XXIX. A Impugnante alega não serem devidos juros compensatórios porque a liquidação adicional, não teve por base a omissão de qualquer valor ou a violação de qualquer norma legal por parte da impugnante, mas sim, uma mera diferença de critérios quanto à qualificação de determinadas despesas.

XXX. Ora, a douta sentença considera não serem devidos juros compensatórios atendendo a que não há um juízo de censura, nem dolo nem culpa na conduta da Impugnante que justifique a liquidação de juros compensatórios e há falta de fundamentação nessa liquidação.

XXXI. Estabelece o artigo 125°, n° 1 do CPPT que: “constituem causas de nulidade da sentença ...a falta de pronúncia sobre questões que o juiz deva apreciar ou a pronúncia sobre questões que não deva conhecer ”

XXXII. O vício de falta de fundamentação na liquidação dos juros compensatórios e a falta de culpa na conduta da Impugnante não foram alegados na petição inicial.

XXXIII. “O excesso de pronúncia pressupõe que o julgador vai além do conhecimento que lhe foi pedido pelas partes.
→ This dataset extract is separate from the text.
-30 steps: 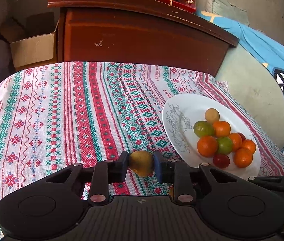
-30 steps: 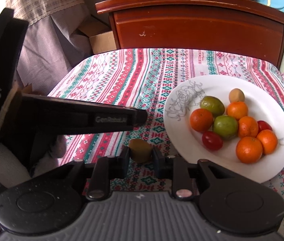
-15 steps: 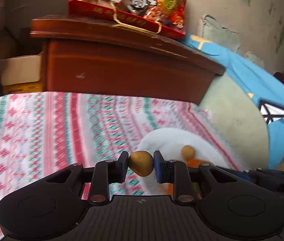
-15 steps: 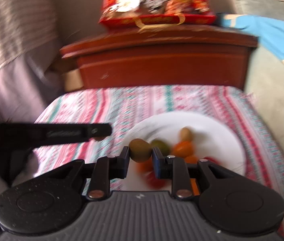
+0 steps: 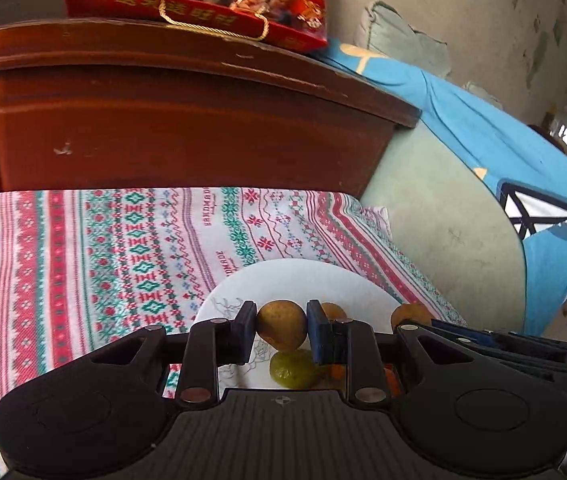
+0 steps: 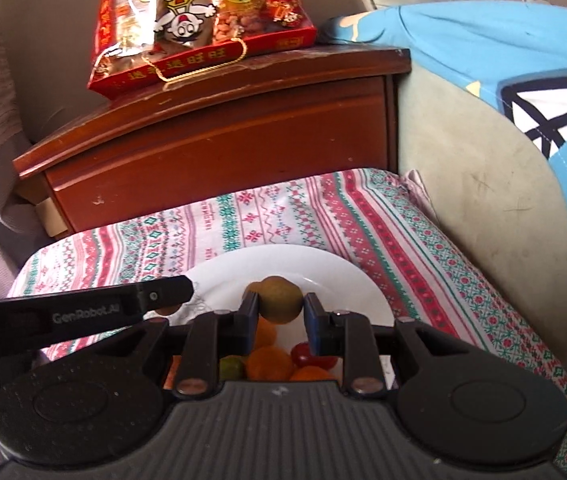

Por outras palavras, haverá excesso de pronúncia, sempre que a causa do julgado não se identifique com a causa de pedir ou o julgado não coincida com o pedido. Pelo que deve considerar-se nula, por vício de ”ultra petita ”, a sentença em que o Juiz invoca, como razão de decidir, um título, ou uma causa ou facto jurídico, essencialmente diverso daquele que a parte colocou na base (causa de pedir) das suas conclusões (pedido) ” (cf. Acórdão do TC A Sul, Processo n° 04506/11, de 7-04-2011).

XXXIV. A causa de pedir pode definir-se como o facto concreto que serve de fundamento ao efeito jurídico pretendido, não bastando a indicação vaga ou genérica dos factos em que o autor fundamenta a sua pretensão para que se verifique o preenchimento de tal exigência legal (cf. Antunes Varela e outros, Manual de Processo Civil, 2a edição, Coimbra Editora).

XXXV. O tribunal “a quo” excede manifestamente a análise da causa de pedir formulada pela impugnante dado que não nos encontramos perante matérias de conhecimento oficioso (a falta de fundamentação e a falta de culpa do impugnante)

XXXVI. A douta sentença considera que “há uma diferença de critérios de qualificação de determinadas despesas, não existindo um juízo de censura, nem dolo nem culpa na conduta da impugnante que justifique a liquidação de juros compensatórios”.

XXXVII. Houve de facto uma diferença de critérios de qualificação de despesas, diferença essa que leva por um lado a Impugnante a considerar certas despesas como custo e por outro a AT a entender que tais custos não reuniam os pressupostos para serem aceites fiscalmente.

XXXVIII. No entanto essa diferença resultou em prejuízo para o Estado, que se traduziu numa liquidação adicional no valor de 342.141.876S00 (€ 1.706.596,48).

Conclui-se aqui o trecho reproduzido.